The uncertainty surrounding US trade policies, geopolitical tensions and the inclination of the Federal Reserve to reduce interest rates have largely limited stocks this year, after the S & S index P 500 reached an unprecedented high in late April. This has also prompted strategists like Ed Clissold of Ned Davis Research to maintain their year-end goals, while warning that the way ahead could be jerky.

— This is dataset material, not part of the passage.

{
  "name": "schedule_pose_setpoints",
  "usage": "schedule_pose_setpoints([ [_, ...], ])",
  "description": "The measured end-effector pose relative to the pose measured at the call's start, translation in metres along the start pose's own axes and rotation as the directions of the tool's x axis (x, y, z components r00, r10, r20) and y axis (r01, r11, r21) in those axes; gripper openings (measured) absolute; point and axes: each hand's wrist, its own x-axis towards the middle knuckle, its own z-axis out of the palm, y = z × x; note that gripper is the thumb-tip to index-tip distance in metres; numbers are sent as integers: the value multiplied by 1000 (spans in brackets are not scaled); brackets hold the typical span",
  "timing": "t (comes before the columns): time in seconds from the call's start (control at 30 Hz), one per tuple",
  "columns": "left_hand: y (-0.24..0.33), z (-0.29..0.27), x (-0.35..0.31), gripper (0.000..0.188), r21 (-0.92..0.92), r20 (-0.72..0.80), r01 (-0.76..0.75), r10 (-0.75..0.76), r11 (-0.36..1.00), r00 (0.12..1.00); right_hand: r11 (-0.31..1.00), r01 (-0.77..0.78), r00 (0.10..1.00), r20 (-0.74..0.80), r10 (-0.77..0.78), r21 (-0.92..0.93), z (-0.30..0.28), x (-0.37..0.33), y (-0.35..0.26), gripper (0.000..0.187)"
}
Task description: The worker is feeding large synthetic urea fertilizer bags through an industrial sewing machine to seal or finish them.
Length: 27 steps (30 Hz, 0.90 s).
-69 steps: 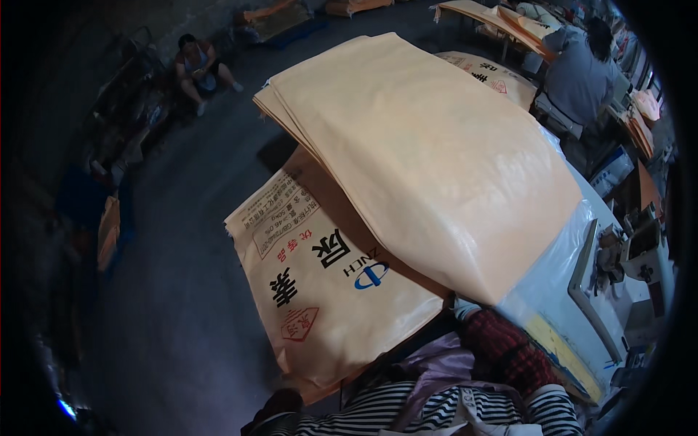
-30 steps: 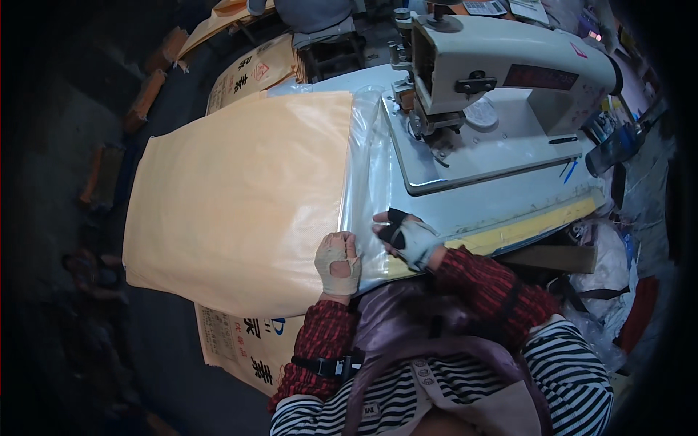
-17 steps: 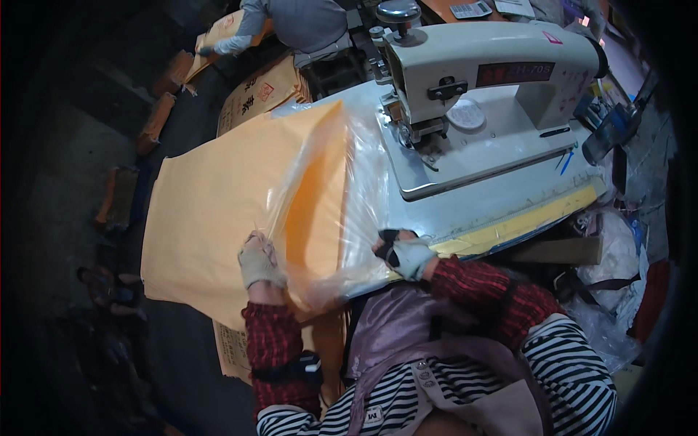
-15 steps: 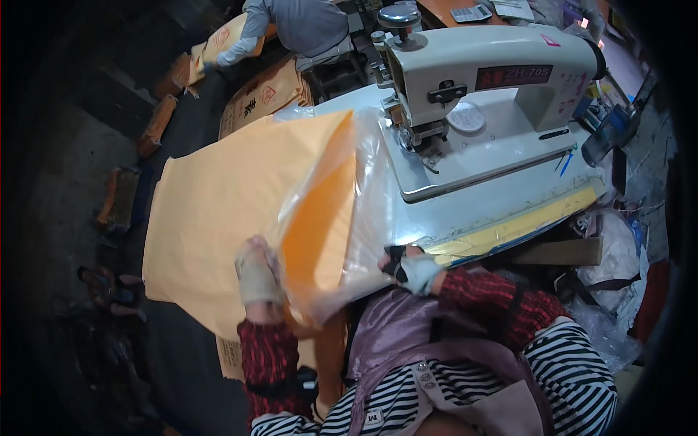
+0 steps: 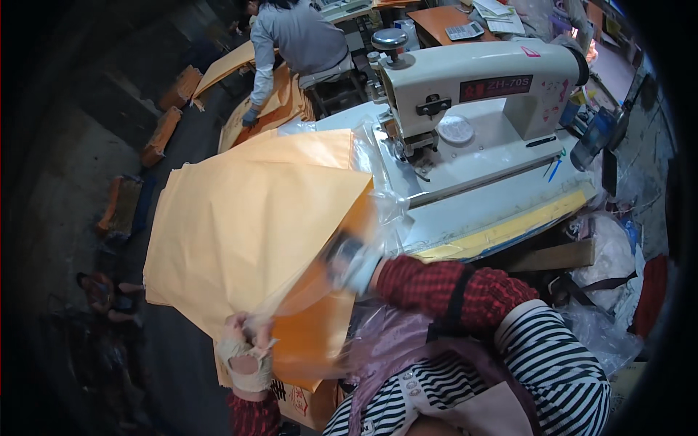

"It's clear the economy is slowing down, but every time we get some bad data, we focus a lot on whether or not we enter a recession," Clissold said. S & P's goal for the end of 2019 is 2950, ​​said Thursday on CNBC's "Futures Now." "If we are not, the market is doing pretty well."

But "pretty good form" means something different for Clissold, Ned Davis chief US strategist who called the stock market tumble 20% in December.

"We think the market will be unstable, and 2950 is what you expect from the S & P in the long run," he said. "But you will get withdrawals and opportunities to get a little more attractive prices over the next few months."

Clissold also monitored market sentiment, which often serves as an indicator of the future course of equities.

"The correction [in] In recent weeks, an excess of optimism has been dissipated, which has allowed the market to reach new heights, "he said. But … if we start to sink into the recession, if we are too far, some rate cuts will not be enough to get us out and then that could be a much more difficult situation. "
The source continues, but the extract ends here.